MR: Amo l’arte di registrare in studio. Anche in una situazione in cui non sono al cento percento affine all’artista che mi chiama… Se mi chiamassero artisti pop andrei subito, mi piace registrare. Amo stare in studio. Poter giocare con tutti i giocattoli che ho comprato. Poter sentire come suona una certa chitarra con un certo amplificatore. Poter vedere cosa fanno i produttori, che apparecchiature usano.
La gente pensa di sentire gli artisti, quando ascolta i dischi, ma gli artisti sono mediati dai produttori, che decidono che microfoni usare e come mixare e cosa tagliare. Ho avuto la fortuna di lavorare con grandi produttori. Tom Waits è un grande produttore. Ci sono produttori che sono bravissimi a usare le tecnologie. T Bone Burnett se ne può stare lì un giorno ad ascoltare i diversi suoni di batteria. Waits non faceva tanto caso alla tecnologia, ma era molto coraggioso… Ti dice “non lo sento, cambialo finché lo sento”; oppure se sente sbattere bene una porta ci mette un microfono e ne fa una percussione…
FP: Ho visto un video in cui parlavi con Dan Auerbach dei Black Keys e gli facevi queste domande: “quindi eravate due sul palco? E solo con la chitarra senza basso?”. Era divertente vederti fare quelle domande serie, si vedeva che lo interrogavi. Eri in studio a pensare: come fanno, loro? Si sentiva quello spirito di ricerca.
MR: Mi piace l’aspetto artigianale. Sono fortunato, di solito mi chiamano perché sanno cosa possono aspettarsi da me: una sorta di mio commento di chitarra sul disco che stanno registrando.
FP: Con Ceramic Dog sei il band leader.
MR: L’ho fondata, ma siamo un collettivo. Siamo in tre, più qualche amico. James Brendan Lewis, Oscar Noriega, Greg Lewis. C’è anche Anthony Coleman, che suona l’organo in Ruthless Cosmopolitans e Cubanos Postizos, e insegna al conservatorio del New England.
FP: Quando sei tu il capo, cosa vuoi?
MR: Io sono più che altro il sensore della band.
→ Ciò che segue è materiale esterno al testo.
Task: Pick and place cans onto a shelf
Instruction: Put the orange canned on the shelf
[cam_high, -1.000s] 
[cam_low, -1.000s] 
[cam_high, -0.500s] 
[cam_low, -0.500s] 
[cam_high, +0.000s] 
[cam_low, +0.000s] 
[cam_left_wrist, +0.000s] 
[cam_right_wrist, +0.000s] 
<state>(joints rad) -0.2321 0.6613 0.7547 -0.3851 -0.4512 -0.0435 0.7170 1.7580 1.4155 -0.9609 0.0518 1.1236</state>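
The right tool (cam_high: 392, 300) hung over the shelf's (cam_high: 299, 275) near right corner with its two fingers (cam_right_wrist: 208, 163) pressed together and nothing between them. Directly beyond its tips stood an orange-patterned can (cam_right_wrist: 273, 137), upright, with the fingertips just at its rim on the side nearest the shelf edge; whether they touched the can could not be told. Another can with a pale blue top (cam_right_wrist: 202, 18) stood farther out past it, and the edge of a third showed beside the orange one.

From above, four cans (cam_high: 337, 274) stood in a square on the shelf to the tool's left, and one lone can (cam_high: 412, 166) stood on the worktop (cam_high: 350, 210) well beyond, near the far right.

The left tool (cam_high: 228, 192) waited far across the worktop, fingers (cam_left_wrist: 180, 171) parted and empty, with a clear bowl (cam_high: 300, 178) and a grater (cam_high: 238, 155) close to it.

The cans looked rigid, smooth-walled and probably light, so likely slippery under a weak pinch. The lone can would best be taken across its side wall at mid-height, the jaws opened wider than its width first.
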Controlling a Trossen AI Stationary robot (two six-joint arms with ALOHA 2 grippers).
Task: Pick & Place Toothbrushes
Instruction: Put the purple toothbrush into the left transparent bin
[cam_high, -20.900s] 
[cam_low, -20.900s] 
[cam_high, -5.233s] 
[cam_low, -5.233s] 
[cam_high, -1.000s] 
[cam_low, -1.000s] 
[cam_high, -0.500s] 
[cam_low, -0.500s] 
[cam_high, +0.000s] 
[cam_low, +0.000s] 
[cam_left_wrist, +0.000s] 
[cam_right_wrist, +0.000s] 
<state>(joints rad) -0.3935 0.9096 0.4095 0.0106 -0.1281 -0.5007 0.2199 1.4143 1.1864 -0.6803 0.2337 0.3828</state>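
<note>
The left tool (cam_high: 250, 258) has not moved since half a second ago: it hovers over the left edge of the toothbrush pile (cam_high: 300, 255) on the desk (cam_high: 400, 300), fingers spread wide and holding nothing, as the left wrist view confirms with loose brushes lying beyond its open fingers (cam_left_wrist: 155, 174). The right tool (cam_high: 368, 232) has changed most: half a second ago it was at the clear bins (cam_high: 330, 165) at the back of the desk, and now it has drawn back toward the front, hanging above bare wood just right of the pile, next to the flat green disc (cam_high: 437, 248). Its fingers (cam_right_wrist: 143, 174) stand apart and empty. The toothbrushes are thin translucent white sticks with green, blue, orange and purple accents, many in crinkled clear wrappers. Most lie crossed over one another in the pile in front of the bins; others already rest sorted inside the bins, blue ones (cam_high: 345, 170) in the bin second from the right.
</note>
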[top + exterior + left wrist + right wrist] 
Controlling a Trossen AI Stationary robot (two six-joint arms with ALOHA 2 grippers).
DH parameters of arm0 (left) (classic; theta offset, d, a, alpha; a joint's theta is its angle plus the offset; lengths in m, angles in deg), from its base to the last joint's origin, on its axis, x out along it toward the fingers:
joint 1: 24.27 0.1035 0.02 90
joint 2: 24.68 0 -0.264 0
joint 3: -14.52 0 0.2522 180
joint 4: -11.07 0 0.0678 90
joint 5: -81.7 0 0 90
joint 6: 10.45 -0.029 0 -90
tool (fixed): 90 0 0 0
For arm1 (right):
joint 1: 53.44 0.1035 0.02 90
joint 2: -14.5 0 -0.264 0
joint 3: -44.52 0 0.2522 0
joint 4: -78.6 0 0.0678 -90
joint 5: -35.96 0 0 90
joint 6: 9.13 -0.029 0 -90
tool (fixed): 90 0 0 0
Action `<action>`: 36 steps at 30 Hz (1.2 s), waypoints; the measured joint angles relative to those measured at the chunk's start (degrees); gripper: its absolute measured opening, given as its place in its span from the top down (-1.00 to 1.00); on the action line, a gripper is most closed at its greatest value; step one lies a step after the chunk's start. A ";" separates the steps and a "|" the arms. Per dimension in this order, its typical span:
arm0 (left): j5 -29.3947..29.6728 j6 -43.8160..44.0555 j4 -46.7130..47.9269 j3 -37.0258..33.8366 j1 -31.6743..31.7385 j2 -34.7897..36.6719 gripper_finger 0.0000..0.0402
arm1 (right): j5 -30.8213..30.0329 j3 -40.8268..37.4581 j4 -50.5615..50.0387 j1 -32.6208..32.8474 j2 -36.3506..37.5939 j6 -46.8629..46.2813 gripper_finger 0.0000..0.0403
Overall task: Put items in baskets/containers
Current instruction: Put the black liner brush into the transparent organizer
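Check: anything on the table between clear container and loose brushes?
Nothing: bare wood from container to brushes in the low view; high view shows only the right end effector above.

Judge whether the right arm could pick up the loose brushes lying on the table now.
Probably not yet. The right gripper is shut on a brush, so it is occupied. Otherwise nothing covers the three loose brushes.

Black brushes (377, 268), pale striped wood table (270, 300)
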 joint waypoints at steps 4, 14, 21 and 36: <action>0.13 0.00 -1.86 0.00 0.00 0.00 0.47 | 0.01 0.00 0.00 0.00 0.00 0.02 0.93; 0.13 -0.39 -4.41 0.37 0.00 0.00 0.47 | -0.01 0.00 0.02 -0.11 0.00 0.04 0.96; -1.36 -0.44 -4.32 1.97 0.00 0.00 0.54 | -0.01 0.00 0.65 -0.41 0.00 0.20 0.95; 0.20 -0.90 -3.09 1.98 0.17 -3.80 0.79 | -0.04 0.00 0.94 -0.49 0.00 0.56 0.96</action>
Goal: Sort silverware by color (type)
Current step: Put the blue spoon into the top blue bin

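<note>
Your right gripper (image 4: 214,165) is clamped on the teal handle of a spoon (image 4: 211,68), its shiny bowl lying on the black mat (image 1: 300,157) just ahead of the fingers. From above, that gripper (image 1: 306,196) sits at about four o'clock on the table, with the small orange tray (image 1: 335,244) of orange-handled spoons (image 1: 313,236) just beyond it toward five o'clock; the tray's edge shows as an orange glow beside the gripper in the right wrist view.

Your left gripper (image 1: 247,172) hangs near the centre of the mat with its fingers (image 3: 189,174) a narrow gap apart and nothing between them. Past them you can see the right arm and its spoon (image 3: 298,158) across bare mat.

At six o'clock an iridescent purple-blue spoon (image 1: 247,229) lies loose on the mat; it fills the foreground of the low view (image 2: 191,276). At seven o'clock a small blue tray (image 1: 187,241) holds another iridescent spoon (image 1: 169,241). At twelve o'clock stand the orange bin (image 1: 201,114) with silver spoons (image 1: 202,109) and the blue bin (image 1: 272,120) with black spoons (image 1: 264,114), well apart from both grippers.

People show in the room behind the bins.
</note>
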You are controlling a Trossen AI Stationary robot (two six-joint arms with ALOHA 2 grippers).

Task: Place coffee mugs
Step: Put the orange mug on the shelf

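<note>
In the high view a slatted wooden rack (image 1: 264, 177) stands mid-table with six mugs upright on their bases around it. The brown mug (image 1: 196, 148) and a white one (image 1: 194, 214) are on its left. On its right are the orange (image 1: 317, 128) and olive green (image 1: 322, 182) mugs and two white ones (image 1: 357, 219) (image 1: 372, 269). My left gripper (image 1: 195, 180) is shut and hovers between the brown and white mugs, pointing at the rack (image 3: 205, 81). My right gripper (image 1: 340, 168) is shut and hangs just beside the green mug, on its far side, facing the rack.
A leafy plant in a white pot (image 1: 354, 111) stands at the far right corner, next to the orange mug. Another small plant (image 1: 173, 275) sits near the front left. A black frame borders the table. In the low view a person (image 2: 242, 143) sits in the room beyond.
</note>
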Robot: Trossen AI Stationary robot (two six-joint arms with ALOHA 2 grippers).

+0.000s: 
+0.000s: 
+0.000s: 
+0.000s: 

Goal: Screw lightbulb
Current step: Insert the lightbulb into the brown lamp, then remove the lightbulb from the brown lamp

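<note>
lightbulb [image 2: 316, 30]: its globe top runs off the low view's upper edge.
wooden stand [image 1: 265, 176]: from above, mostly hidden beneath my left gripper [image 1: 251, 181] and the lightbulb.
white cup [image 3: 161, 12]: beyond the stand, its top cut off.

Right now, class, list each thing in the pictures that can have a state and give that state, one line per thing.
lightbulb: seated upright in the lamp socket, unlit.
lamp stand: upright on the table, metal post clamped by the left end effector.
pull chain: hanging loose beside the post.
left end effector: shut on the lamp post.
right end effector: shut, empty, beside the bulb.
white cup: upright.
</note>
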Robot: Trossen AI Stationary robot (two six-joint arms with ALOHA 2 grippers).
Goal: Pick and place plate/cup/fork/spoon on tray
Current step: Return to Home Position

Ho un certo ruolo di leadership ma siamo un collettivo. È una vera band. Stiamo insieme da quasi vent’anni.
FP: Nelle note di copertina alla tua antologia Songs of Resistance scrivi
Il dilemma della “giusta battaglia” – come combattere un nemico senza trasformarsi nel nemico – incombe sulle varie declinazioni dell’arte “politica” (così come la questione del rispetto della verità incombe sull’arte che sostiene di aver trasceso tutto ciò che è politico). In effetti, la canzone comunista e quella fascista condividono alcune caratteristiche musicali (gli eserciti, che combattano per cause giuste o sbagliate, hanno sempre bisogno di canzoni su cui marciare).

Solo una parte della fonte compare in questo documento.